Clare Watson in Nature:
As many countries emerge from lockdowns, researchers are poised to use genome sequencing to avoid an expected second wave of COVID-19 infections. Since the first whole-genome sequence of the new coronavirus, SARS-CoV-2, was shared online on 11 January, scientists have sequenced and shared some 32,000 viral genomes from around the world. Such a vast amount of data has allowed researchers to trace the origin of COVID-19 outbreaks in their countries and pinpoint when community transmission occurred2. Now, countries that have successfully suppressed infections are entering the next phase of the COVID-19 pandemic — where there’s a risk of new cases appearing as social restrictions ease. Researchers say that genomics will be crucial to quickly track and control these outbreaks. Studies already show that outbreaks tend to be shorter and smaller when genomics is used to help contact tracing1. “When there are few cases, genomics can very quickly tell you what you’’re dealing with and therefore guide precision interventions,” says Gytis Dudas, a consulting bioinformatician at the Gothenburg Global Biodiversity Centre in Sweden.

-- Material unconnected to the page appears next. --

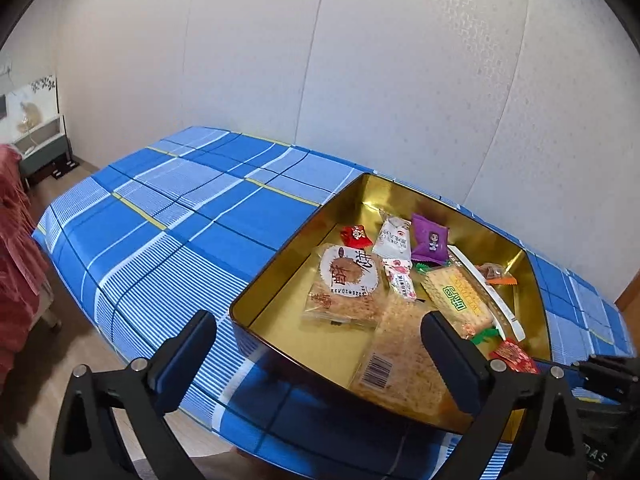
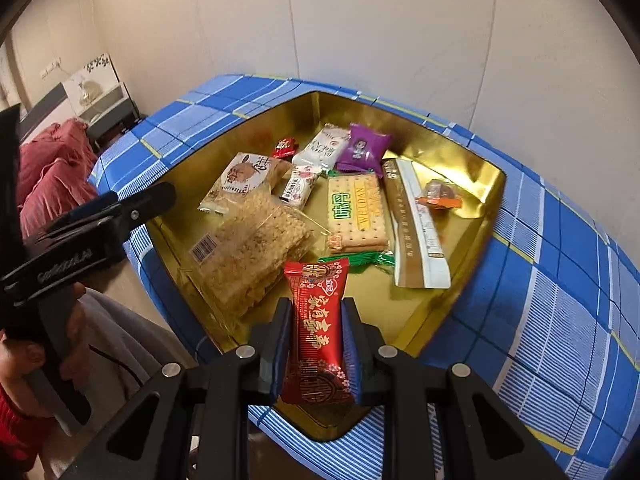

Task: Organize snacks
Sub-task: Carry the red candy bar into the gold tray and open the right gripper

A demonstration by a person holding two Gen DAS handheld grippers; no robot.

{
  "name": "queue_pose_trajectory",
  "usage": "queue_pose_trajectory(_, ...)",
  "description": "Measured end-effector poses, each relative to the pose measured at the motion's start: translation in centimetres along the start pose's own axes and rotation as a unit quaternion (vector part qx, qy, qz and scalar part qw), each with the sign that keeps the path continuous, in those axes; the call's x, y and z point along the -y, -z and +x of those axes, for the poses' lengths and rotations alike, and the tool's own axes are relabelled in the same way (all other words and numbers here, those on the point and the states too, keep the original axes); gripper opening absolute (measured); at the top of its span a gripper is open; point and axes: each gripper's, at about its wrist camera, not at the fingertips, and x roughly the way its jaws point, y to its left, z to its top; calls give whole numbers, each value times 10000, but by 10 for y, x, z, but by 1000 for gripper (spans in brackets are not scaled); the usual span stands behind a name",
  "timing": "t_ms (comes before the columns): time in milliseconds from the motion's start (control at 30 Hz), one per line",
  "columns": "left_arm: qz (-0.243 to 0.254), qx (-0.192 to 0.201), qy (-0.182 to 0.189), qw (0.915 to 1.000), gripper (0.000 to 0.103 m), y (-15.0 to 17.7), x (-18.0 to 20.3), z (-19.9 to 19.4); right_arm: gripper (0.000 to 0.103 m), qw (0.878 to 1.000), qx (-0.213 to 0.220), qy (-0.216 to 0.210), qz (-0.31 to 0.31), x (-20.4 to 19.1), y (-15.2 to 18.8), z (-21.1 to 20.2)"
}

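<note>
Right gripper (image 2: pixel 316 354) has its fingers clamped across the middle of a red packet (image 2: pixel 316 320), held over the near corner of the gold tin (image 2: pixel 476 216) on the blue checked worktop (image 2: pixel 560 280); packet looks light, soft and crinkly, foil likely slippery, so a mid-body pinch suits it. Left gripper (image 1: pixel 320 356) is fully spread with nothing between the fingers, above the tin's near-left edge. Both point steeply down, over the other snacks inside.

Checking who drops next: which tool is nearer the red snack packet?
Right. The right tool is clamped on the red snack packet above the gold tin; the left tool hangs open beside it.
</note>
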Motion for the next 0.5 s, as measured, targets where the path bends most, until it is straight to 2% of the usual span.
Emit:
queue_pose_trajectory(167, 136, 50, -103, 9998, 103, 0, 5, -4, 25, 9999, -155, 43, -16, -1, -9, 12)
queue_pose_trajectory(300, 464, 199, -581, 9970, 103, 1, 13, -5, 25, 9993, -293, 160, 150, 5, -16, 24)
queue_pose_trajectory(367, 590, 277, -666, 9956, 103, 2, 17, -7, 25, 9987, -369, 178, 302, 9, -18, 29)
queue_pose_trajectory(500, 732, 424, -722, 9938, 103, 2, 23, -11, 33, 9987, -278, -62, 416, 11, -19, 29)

Several places are particularly well placed to do that because they invested in genome sequencing early in the pandemic and have a relatively small numbers of cases. Researchers in New Zealand, and at least one state in Australia decided that they would aim to sequence most coronavirus genomes in their country or state. As SARS-CoV-2 spread around the world, distinct lineages began to form as viruses circulating in different regions gradually evolved. By comparing sequences, researchers can quickly rule out possible lines of transmission if two sequences don’t match, or link together cases that do.